* _What the task asks_: Take the material below and output exactly the run of lines from the one containing "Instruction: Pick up" down to the one containing "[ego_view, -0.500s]", with both included.

###

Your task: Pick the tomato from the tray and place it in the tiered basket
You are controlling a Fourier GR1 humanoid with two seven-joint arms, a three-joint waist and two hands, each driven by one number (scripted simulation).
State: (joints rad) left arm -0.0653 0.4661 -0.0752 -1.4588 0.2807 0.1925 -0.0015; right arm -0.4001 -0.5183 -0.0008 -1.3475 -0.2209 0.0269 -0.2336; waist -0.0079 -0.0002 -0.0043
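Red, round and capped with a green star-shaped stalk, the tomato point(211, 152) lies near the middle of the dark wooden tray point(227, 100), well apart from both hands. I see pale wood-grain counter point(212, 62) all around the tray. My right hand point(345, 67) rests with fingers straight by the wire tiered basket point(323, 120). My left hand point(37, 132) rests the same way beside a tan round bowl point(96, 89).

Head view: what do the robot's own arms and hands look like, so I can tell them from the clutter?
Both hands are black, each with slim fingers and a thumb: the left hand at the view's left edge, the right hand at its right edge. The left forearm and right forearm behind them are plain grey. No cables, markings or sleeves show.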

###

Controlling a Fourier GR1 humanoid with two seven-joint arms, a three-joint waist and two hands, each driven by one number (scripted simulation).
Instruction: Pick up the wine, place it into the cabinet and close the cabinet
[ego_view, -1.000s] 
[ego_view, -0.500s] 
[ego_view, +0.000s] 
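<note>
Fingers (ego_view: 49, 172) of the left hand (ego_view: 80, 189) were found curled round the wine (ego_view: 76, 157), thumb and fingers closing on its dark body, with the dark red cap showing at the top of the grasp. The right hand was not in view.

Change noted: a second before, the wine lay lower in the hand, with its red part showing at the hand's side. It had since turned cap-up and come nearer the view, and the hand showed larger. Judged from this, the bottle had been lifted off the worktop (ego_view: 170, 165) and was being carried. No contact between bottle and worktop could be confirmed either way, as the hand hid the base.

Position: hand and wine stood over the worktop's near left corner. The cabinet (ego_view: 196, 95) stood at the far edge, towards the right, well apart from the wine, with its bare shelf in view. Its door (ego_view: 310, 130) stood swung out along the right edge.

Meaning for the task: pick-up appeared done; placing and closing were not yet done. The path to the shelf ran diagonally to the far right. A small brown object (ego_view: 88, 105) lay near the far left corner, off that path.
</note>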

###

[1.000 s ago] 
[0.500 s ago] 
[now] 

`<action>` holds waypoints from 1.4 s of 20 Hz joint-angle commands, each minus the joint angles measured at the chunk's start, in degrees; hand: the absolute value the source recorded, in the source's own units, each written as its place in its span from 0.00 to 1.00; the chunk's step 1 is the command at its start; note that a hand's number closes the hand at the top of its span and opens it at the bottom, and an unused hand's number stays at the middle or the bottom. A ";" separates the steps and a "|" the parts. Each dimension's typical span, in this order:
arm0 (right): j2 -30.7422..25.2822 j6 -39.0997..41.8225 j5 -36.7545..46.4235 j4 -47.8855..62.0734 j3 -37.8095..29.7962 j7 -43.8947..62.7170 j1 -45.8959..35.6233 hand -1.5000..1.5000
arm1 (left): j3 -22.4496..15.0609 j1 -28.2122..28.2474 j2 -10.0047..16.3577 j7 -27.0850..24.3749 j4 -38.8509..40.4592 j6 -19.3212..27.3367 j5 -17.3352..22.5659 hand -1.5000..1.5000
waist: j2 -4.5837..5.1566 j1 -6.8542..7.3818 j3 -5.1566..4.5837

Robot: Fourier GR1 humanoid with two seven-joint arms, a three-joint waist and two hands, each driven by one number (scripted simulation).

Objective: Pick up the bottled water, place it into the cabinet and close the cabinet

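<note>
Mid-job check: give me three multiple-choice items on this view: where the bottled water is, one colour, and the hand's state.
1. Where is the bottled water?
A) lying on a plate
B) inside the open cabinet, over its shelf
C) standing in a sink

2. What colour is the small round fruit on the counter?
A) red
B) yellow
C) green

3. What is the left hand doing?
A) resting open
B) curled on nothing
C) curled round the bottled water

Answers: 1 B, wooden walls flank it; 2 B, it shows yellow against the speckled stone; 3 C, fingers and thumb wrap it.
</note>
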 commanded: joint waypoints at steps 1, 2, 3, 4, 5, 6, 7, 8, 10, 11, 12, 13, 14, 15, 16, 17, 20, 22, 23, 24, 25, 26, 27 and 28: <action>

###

* _Response_:
Instruction: Pick up the wine, place it into the cabinet and close the cabinet
[ego_view, -1.000s] 
[ego_view, -0.500s] 

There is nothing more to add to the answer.